Anaphylatoxins spark the flame in early autoimmunity

Abstract

The complement system (CS) is an ancient and highly conserved part of the innate immune system with important functions in immune defense. The multiple fragments bind to specific receptors on innate and adaptive immune cells, the activation of which translates the initial humoral innate immune response (IR) into cellular innate and adaptive immunity. Dysregulation of the CS has been associated with the development of several autoimmune disorders such as systemic lupus erythematosus (SLE), rheumatoid arthritis (RA), ANCA-associated vasculitis, and autoimmune bullous dermatoses (AIBDs), where complement drives the inflammatory response in the effector phase. The role of the CS in autoimmunity is complex. On the one hand, complement deficiencies were identified as risk factors to develop autoimmune disorders. On the other hand, activation of complement can drive autoimmune responses. The anaphylatoxins C3a and C5a are potent mediators and regulators of inflammation during the effector phase of autoimmunity through engagement of specific anaphylatoxin receptors, i.e., C3aR, C5aR1, and C5aR2 either on or in immune cells. In addition to their role in innate IRs, anaphylatoxins regulate humoral and cellular adaptive IRs including B-cell and T-cell activation, differentiation, and survival. They regulate B- and T-lymphocyte responses either directly or indirectly through the activation of anaphylatoxin receptors via dendritic cells that modulate lymphocyte function. Here, we will briefly review our current understanding of the complex roles of anaphylatoxins in the regulation of immunologic tolerance and the early events driving autoimmunity and the implications of such regulation for therapeutic approaches that target the CS.

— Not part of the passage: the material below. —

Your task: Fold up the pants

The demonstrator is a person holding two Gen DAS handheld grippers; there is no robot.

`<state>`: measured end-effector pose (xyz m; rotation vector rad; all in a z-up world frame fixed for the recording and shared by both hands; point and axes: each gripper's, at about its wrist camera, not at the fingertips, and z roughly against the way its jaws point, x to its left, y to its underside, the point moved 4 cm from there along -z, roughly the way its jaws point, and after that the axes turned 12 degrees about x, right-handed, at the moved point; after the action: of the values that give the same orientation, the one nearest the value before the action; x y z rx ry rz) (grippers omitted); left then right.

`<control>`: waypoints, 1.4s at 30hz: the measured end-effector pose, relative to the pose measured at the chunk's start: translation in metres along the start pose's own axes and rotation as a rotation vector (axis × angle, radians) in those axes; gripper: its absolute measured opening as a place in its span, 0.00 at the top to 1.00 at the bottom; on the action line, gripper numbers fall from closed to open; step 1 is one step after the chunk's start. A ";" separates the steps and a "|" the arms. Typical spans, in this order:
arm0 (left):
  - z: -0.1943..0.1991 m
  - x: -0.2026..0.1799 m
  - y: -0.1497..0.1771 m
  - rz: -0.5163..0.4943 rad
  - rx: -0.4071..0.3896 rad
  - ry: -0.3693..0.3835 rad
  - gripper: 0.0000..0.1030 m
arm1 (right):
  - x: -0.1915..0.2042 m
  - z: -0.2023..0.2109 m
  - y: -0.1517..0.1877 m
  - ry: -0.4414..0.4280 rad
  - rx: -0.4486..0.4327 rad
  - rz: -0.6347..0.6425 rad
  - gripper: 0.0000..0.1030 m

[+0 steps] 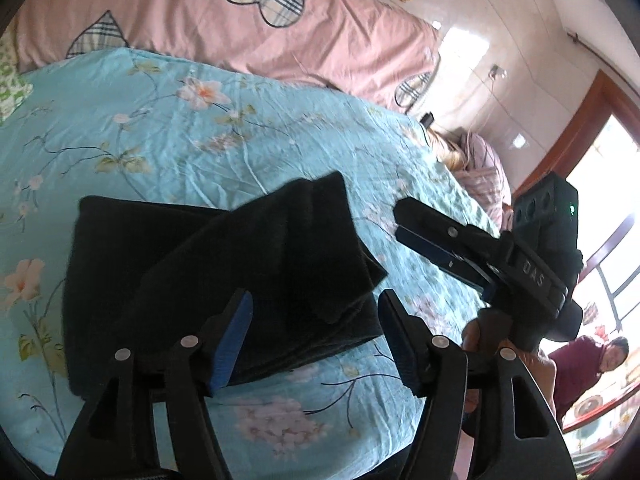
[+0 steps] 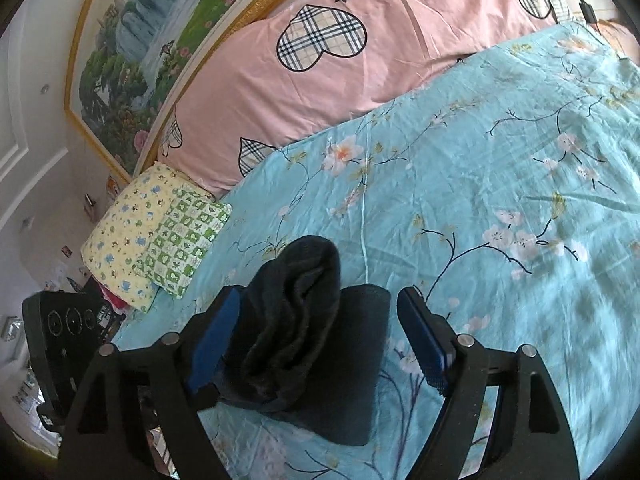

Keywords: C3a; C5a; anaphylatoxins; break of tolerance; complement; early autoimmunity.

Figure 1

Impact of the anaphylatoxins on DC-mediated and intrinsic T cell activation. (A) The genetic absence or pharmacological targeting of C5aR1 on DCs leads to attenuated T helper type 1 (T_H1) immunity and an increased frequency of Regulatory T cells (Tregs). (B) C5aR1 signaling on naïve mucosal conventional DC2 (cDC2) controls the expression of CD40 and MHC-II which determines the threshold of naïve CD4⁺ T cell activation. Mucosal antigen exposure is associated with decreased C5aR1 expression; the lack of C5aR1 expression in cDC2s releases the break on CD40 and MHC-II expression resulting in strong CD4⁺ T cell proliferation and the break of mucosal tolerance. (C) T cell activation triggers the secretion of preformed C3 and C5 into the extracellular space, which can be cleaved into C3a, C3b, C5a, and C5b by canonical and non-canonical mechanisms. Binding of these complement fragments to their respective receptors on the T cell induces CD4⁺ T_H1 and CD8⁺ effector T cell functions. C3 and C5 are also processed intracellularly by proteases such as cathepsin L (CTSL) in the case of C3 and an unknown protease in the case of C5, respectively. Intracellular C3a is critical to maintain low-level mechanistic target of rapamycin (mTOR) activity by binding to C3aR on lysosomes, thereby contributing to the homeostatic survival of CD4⁺ T cells. The cleavage of intracellular C5 into C5a and C5b is enhanced by CD46-mediated signaling. C5a engages C5aR1 triggering NOD-like receptor family pyrin domain containing 3 (NLRP3) inflammasome assembly, eventually driving T_H1 differentiation of CD4⁺ T cells and CD8⁺ effector T cell functions. Importantly, autocrine engagement of surface-expressed C5aR2 by C5a-desArg can control intracellular C5aR1 activity. Created in BioRender.com.

Figure 2

Anaphylatoxin receptor activation on TFH cells and GC B cells controls the production of IgG (auto)antibodies (A) C5aR1 signaling on CD4+ T cells facilitates the expansion of TFH cells and their subsequent production of IL-4 and IL-21, which are crucial for the germinal center reaction. The absence of C5aR1 signaling leads to an attenuated TFH cell expansion and reduced GC reaction. (B) During the GC reaction, C3a and C5a engage their receptors, C3aR and C5aR1 respectively, on GC B cells, driving B cell proliferation and differentiation into memory B cells (B_mem) as well as long-lived plasma cells (PC). When complement activation is inhibited (bottom) either by decay-accelerating factor (DAF, CD55) over-expression or deletion of C3aR/C5aR1 on GC B cells, (1) GCs collapse prematurely due to impaired dark zone re-entry and affinity maturation (2), resulting in decreased generation of Bmem and long-lived PCs (3). Created in BioRender.com.